Stanek is set to be sentenced at 10 a.m. on Monday by U.S. District Judge Anna J. Brown.
He was one of 26 people indicted on the conspiracy charge, accused of using “threats, intimidation or force” to block U.S. Fish & Wildlife Service workers from doing their jobs at the federal bird sanctuary in Harney County.
Ammon Bundy, the leader of the occupation, has said the refuge takeover was done to protest the return to federal prison of two Harney County ranchers and the federal control of public land. It lasted 41 days, from Jan. 2 through Feb. 11, 2106.

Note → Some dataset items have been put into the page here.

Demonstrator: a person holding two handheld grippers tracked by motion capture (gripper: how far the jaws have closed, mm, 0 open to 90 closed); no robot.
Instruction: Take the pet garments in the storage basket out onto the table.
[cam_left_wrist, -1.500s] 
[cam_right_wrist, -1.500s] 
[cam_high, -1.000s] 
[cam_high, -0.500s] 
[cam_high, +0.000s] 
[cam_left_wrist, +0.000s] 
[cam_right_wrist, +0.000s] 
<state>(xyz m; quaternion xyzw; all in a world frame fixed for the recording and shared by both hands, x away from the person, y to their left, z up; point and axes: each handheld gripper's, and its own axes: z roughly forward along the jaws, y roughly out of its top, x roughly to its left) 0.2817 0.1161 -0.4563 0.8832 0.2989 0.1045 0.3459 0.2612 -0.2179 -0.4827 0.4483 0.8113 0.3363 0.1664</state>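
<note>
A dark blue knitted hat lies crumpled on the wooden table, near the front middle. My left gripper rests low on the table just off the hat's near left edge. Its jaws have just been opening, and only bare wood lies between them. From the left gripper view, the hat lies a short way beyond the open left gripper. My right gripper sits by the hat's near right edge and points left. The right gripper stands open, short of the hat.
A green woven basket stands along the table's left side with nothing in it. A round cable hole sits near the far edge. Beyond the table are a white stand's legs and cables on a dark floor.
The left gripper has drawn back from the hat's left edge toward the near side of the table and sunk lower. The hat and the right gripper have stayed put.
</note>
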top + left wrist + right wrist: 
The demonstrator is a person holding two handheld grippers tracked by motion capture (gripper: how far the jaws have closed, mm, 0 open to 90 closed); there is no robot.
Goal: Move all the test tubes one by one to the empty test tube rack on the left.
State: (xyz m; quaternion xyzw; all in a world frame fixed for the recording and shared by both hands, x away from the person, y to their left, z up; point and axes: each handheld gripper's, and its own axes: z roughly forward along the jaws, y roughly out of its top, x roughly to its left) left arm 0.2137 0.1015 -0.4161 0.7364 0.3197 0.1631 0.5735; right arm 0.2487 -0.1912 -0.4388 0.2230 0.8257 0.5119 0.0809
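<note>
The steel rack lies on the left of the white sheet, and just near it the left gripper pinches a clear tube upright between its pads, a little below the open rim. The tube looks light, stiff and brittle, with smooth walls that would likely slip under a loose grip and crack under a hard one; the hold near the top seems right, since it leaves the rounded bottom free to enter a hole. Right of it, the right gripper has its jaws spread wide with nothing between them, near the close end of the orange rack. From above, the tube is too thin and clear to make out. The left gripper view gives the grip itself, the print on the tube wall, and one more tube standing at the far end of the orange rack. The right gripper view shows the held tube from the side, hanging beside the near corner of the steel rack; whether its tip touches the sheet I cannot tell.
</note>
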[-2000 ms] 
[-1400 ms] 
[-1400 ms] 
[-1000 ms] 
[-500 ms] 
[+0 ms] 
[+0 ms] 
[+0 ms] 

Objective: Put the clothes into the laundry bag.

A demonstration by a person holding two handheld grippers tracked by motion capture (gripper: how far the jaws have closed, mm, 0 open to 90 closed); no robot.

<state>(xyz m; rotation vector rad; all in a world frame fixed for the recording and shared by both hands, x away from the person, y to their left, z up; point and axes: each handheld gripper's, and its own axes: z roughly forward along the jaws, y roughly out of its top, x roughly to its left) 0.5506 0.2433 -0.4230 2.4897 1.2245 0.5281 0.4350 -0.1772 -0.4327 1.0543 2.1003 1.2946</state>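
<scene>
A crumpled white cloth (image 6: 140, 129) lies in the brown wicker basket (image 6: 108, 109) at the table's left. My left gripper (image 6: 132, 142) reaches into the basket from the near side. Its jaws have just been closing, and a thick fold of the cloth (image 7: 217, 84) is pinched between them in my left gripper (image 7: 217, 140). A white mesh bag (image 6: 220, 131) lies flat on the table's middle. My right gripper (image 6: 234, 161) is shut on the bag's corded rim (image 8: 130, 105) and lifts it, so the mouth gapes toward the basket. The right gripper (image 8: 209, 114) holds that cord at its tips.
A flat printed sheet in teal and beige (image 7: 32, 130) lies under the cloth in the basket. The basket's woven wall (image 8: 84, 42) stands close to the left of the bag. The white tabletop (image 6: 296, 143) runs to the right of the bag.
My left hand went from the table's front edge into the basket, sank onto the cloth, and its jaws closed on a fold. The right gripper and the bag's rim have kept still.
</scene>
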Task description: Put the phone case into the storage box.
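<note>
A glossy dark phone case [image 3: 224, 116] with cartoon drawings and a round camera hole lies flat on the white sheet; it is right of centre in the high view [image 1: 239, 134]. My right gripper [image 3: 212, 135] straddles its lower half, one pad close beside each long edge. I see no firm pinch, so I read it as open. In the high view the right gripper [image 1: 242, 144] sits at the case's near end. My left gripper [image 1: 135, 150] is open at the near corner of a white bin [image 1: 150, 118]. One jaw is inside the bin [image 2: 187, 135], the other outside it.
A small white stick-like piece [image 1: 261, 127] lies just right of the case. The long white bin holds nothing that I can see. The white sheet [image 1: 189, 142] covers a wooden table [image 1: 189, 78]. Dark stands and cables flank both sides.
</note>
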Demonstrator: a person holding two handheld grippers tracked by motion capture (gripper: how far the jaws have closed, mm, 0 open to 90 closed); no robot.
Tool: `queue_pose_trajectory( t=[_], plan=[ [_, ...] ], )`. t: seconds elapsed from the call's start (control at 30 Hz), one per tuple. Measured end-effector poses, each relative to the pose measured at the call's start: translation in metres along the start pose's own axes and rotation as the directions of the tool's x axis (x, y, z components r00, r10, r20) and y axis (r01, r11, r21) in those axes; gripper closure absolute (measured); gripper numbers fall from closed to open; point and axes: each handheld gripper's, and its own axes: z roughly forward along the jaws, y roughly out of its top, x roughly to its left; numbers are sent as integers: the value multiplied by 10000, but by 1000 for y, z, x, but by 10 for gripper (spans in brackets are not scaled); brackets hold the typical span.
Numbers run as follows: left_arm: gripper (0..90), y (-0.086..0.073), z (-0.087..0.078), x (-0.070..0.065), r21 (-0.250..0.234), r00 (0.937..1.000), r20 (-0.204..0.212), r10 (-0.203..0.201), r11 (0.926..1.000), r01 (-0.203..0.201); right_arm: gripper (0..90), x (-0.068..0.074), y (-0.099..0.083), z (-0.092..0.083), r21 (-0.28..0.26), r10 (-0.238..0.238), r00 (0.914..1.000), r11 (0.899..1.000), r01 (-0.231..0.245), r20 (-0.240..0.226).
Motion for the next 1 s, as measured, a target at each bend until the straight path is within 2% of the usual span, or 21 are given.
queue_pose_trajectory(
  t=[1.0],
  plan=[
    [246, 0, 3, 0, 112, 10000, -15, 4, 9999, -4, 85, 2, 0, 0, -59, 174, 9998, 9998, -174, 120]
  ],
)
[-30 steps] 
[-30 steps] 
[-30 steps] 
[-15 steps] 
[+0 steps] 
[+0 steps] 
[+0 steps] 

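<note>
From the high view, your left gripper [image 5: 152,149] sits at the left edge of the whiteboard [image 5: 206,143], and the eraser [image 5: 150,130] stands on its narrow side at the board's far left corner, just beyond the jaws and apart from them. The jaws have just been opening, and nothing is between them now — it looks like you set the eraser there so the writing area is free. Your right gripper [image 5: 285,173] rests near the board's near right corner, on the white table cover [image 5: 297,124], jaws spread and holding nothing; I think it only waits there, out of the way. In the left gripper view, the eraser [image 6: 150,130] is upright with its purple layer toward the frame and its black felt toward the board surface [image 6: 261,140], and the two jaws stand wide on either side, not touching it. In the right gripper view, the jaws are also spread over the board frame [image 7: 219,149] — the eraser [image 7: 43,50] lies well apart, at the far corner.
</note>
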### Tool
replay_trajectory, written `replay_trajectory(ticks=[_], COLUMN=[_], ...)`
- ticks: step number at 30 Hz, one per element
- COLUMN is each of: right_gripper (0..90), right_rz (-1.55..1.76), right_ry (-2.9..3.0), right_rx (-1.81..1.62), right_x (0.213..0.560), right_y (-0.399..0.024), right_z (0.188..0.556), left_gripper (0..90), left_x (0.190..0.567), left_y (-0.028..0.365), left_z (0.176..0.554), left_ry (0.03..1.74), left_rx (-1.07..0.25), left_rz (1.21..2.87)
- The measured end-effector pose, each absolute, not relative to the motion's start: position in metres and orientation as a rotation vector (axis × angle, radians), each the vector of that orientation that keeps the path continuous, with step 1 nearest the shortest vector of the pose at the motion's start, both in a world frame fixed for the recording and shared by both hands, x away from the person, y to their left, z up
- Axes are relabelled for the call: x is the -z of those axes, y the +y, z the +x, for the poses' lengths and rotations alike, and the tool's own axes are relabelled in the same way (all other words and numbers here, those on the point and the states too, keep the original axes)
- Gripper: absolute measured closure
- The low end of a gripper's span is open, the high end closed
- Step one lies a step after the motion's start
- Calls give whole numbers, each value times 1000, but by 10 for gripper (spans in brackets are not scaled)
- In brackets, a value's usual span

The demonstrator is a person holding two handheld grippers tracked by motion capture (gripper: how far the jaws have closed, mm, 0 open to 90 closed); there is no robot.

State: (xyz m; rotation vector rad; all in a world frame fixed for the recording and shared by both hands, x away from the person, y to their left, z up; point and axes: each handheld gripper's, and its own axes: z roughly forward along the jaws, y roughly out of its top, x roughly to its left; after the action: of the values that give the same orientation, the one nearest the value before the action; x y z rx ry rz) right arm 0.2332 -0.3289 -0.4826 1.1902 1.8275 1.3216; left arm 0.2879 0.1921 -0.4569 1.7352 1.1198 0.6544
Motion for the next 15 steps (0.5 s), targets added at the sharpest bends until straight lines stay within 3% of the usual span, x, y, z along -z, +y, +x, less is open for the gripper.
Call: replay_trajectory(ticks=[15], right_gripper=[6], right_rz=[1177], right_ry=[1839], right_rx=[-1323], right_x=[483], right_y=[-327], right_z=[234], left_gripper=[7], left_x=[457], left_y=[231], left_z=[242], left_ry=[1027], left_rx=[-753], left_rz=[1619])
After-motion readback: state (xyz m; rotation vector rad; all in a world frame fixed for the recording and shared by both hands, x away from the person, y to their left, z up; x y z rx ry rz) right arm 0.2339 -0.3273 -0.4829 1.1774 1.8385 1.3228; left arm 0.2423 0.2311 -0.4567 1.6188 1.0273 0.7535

Bundy and six co-defendants were found not guilty of conspiracy, weapons and other charges after a five-week trial last fall. Stanek is one of 11 co-defendants who pleaded guilty to the conspiracy charge. Three others pleaded guilty to a misdemeanor trespass charge. Two others were convicted of conspiracy and misdemeanor charges at a trial this year; two others were convicted of depredation of government property and misdemeanor charges at this year’s trial. Prosecutors dismissed charges against another.
Prosecutors and defense lawyers in the case are continuing to negotiate restitution payments based on estimates of damage to the refuge. A hearing on the restitution costs is set for this fall.